L’anomalia catanese è evidente. A fronte di un partito in salute a livello regionale, la federazione etnea sta vivendo una vera e propria emorragia. Gli ultimi ad aver sbattuto la porta sono Rosaio Cavallaro, presidente del IV Municipio, il consigliere di circoscrizione Danilo Longo e i consiglieri comunali di Misterbianco Rossella Nicotra e Davide Mascali.
A farsi portavoce del malcontento è Salvo Tomarchio, che in una nota al veleno analizza le cause della diaspora. “Dispiace apprendere dell’uscita di rappresentanti istituzionali con importanti incarichi”, afferma, ma chiarisce subito che il problema non è a Roma. “Questi abbandoni non sono mai dovuti al venir meno della fiducia nella rassicurante leadership del segretario nazionale Tajani o nei valori del partito”.
Il dito è puntato interamente sulla classe dirigente locale. “Questi abbandoni sono ormai sempre in aperta e pubblica polemica contro una gestione locale che non aggrega e non valorizza”, continua Tomarchio. È una critica frontale, che descrive un partito percepito come poco inclusivo e incapace di dare risposte alle legittime frustrazioni della sua base e dei suoi eletti.
Ma l’obiettivo di Tomarchio non è quello di accelerare l’esodo. Al contrario, il suo è un appello a chi è tentato di andarsene: “Proveremo a far capire che esiste un’alternativa da costruire insieme dentro il partito stesso, senza che sia necessaria alcuna fuoriuscita polemica”. Un invito a restare e a combattere dall’interno per riformare il partito e renderlo più “inclusivo, partecipativo e a servizio della comunità”.

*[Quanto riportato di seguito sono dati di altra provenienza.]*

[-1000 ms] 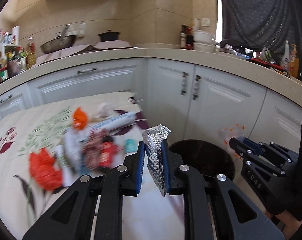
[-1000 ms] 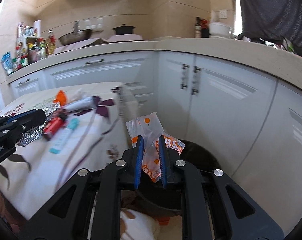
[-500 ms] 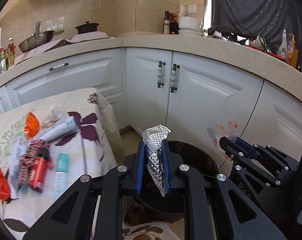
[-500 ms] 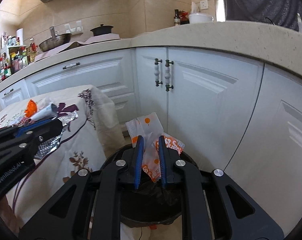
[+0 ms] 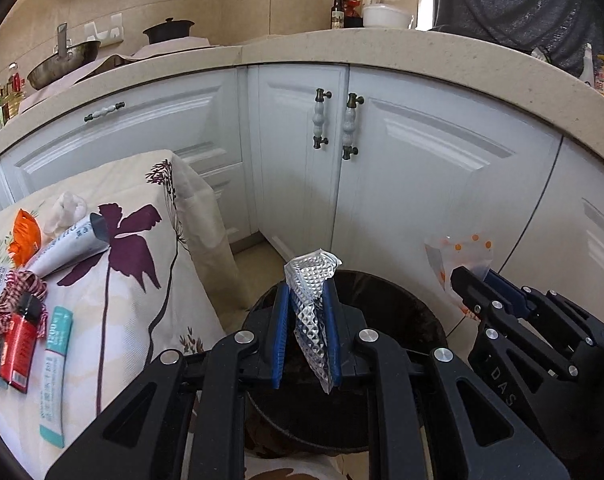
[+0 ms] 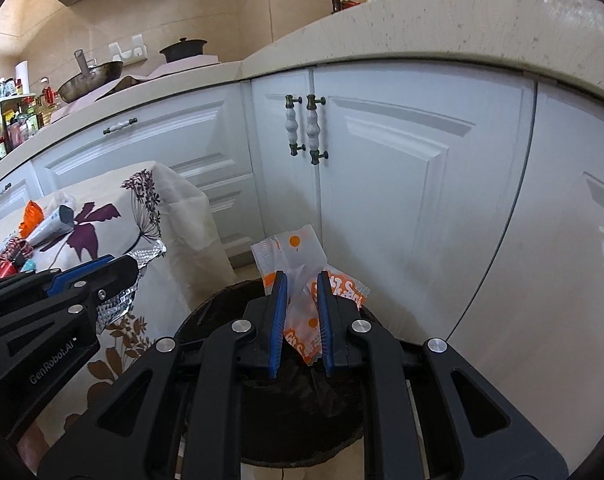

La conclusione è un messaggio diretto agli attuali vertici provinciali e comunali. “È lecito suggerire a chi prova a frenare la crescita del partito, di guardare più a cosa sta accadendo in casa propria”. Si apre così ufficialmente uno scontro interno che mette il futuro di Forza Italia a Catania a un bivio: o un cambio di rotta nella gestione o il rischio concreto di nuove, dolorose, emorragie.